We also completed a number of critical engine and rocket tests during 2022, with the second-stage static fire test of our flagship orbital rocket (Skyrora XL) being a landmark achievement for the company.”

Skyrora founder and CEO Volodymyr Levykin told looking back at 2022

Virgin Orbit to Launch in Cornwall

This was initially due to take place within 2022, but the launch itself has now been delayed. Still, that doesn’t change the fact that the agreement for a Virgin Orbit launch to take place in Cornwall is massive news for the industry. 

Many satellites will launch onboard the next Virgin Orbit mission, with customers all over the world including the Sultanate of Oman and US National Reconnaissance Office. UK clients include the MOD, Satellite Applications Catapult and Horizon Technologies, and Space Forge. 

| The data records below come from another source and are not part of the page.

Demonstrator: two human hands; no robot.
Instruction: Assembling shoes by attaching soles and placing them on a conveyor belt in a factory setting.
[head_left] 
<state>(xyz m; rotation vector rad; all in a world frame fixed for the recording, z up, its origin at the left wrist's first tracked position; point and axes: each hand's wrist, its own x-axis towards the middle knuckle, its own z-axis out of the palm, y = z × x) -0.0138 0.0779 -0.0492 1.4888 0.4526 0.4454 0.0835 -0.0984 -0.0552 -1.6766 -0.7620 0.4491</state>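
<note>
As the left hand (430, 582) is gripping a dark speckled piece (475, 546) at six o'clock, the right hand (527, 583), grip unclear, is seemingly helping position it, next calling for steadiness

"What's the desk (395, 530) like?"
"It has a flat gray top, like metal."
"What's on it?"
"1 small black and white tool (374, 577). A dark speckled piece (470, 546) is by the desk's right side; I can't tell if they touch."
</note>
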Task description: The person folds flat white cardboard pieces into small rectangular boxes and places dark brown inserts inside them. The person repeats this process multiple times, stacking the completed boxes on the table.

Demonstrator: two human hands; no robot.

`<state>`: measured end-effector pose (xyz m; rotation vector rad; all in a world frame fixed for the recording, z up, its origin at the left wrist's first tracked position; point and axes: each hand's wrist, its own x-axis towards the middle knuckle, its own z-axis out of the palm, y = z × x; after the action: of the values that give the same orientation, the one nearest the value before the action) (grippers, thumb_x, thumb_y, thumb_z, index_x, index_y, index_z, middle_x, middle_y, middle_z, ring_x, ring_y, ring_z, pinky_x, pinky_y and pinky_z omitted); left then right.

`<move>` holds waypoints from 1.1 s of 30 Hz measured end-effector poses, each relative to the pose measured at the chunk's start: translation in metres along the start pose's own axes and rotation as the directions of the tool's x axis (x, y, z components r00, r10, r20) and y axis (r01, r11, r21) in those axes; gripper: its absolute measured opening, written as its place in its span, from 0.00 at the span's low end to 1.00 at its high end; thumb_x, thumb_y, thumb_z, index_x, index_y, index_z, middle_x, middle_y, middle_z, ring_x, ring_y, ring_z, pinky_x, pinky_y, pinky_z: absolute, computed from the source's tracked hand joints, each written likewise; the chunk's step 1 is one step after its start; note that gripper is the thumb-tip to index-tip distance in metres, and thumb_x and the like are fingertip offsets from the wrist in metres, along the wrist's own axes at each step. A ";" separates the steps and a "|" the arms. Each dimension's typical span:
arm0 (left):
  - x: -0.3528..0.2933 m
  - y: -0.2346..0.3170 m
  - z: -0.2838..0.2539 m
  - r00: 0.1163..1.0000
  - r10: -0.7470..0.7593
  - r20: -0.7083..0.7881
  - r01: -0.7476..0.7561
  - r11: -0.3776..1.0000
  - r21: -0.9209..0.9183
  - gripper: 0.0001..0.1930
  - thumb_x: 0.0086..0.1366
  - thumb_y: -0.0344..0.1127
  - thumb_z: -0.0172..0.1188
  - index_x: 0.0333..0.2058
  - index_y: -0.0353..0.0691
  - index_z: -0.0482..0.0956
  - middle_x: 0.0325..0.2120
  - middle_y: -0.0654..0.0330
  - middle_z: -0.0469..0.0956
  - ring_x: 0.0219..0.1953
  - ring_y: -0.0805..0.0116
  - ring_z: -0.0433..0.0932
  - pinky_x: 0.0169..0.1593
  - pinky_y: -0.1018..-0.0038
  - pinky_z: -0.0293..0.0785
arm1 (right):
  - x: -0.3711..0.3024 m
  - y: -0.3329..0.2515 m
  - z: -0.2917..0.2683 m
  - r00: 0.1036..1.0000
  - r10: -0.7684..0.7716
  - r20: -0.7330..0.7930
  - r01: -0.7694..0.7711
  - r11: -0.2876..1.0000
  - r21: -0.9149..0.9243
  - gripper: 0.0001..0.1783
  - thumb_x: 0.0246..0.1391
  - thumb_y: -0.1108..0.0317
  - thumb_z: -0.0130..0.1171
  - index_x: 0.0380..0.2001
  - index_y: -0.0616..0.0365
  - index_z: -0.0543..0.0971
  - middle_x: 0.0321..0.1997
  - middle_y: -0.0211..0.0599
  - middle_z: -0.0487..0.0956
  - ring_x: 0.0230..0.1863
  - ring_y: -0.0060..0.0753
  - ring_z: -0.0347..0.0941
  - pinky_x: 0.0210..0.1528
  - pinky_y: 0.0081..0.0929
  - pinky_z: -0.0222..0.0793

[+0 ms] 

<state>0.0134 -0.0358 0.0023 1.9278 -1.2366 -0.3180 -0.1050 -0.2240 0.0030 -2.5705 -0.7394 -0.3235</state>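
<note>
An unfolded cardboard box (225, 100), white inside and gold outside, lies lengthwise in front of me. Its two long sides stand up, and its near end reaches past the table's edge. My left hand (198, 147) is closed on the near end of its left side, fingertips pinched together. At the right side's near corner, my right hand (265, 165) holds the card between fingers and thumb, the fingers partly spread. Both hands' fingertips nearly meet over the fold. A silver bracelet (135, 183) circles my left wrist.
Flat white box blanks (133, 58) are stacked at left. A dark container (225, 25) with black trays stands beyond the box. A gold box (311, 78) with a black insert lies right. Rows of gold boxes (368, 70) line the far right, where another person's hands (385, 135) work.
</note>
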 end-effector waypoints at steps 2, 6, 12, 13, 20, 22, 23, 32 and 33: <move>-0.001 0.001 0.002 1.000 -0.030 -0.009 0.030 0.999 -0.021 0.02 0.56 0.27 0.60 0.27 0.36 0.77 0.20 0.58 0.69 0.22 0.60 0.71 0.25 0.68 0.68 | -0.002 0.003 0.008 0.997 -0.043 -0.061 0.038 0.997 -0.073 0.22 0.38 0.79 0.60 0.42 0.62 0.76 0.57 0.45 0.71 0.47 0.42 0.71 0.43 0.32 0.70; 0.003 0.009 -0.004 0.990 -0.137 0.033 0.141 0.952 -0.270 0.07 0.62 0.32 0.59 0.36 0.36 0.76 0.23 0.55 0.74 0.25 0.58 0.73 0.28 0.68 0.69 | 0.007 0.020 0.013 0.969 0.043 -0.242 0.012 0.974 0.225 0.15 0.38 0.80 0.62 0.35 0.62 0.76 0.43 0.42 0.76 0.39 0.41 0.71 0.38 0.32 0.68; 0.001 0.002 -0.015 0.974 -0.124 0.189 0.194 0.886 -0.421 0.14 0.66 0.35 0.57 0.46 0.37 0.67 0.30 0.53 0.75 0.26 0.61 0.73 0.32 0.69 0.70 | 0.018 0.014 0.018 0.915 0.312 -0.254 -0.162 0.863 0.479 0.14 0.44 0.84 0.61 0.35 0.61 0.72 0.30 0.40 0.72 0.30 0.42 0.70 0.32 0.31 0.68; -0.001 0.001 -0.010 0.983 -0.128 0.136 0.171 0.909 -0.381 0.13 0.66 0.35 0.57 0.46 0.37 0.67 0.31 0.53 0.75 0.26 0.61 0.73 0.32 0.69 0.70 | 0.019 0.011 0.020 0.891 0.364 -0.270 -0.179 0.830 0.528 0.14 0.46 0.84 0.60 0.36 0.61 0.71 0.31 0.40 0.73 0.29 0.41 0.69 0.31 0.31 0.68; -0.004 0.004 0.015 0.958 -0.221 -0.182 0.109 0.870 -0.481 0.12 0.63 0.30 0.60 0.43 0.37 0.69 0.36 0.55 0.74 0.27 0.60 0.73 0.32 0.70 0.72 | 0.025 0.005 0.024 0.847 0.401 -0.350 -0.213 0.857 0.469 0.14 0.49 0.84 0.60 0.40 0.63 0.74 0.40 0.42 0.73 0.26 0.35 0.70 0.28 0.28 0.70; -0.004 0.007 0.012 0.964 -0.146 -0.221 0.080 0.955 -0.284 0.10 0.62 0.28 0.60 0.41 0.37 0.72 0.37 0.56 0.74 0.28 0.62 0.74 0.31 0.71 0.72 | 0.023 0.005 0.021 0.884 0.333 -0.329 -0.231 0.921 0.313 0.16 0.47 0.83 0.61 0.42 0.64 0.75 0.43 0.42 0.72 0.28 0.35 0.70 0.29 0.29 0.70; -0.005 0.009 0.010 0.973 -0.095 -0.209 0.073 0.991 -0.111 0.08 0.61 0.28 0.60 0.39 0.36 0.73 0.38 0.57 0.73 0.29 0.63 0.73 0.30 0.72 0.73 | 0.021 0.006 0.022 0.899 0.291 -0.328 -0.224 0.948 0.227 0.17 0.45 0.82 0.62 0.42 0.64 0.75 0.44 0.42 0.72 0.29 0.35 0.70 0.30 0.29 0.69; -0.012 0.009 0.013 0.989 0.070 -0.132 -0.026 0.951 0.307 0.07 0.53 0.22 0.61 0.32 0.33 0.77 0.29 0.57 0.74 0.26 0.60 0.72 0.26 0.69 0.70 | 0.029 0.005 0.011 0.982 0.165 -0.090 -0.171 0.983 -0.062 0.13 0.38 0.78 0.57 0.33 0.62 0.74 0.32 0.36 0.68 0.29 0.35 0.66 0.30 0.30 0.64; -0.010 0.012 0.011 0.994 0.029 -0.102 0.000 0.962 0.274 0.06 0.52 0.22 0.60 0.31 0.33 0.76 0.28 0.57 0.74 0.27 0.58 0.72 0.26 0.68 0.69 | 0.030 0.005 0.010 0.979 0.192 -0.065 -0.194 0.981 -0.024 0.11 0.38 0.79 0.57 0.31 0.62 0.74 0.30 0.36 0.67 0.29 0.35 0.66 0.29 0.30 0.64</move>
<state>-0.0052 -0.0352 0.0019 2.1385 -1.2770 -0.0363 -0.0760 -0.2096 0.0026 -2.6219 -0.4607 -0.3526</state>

The launch still doesn’t have a confirmed date, but it will be in 2023.

As Spaceport Cornwall CEO Melissa Thorpe wrote in her blog:

We are so close to launch. Looking back is such an important tool in reminding yourself of how much has been achieved, but looking forward, with confidence is what I am really here for!

Goonhilly Earth Station and the Artemis I mission

The 32-meter dish at Goonhilly Earth Station (GEC) got a workout this autumn when NASA launched the Artemis I mission in November. GEC provided a variety of services from ranging, tracking of and communications with Artemis and the Orion capsule, as well as services for the commercial satellites going into lunar orbit.

GEC’s workload is bound to increase in 2023. Overall, the UK space industry should see more demand come from the renewed interest in lunar operations. CTO Matthew Cosby told OT in October:

In the longer run, the Artemis-1 mission points to the fact that there’s a diverse section of the globe going to the Moon. There’s Capstone on its way now and Intuitive Machines, and iSpace coming up, for example. And as a result, the communications requirements will only increase. During the Apollo missions, they were happy to have any video at all, but now, people expect 4K video, for example.

And with that there is a renewed interest in the Moon. If right now, we’re hoping to have 2-3 missions to the Moon, in 10 years, there could be hundreds. The UK space industry will have a part of that.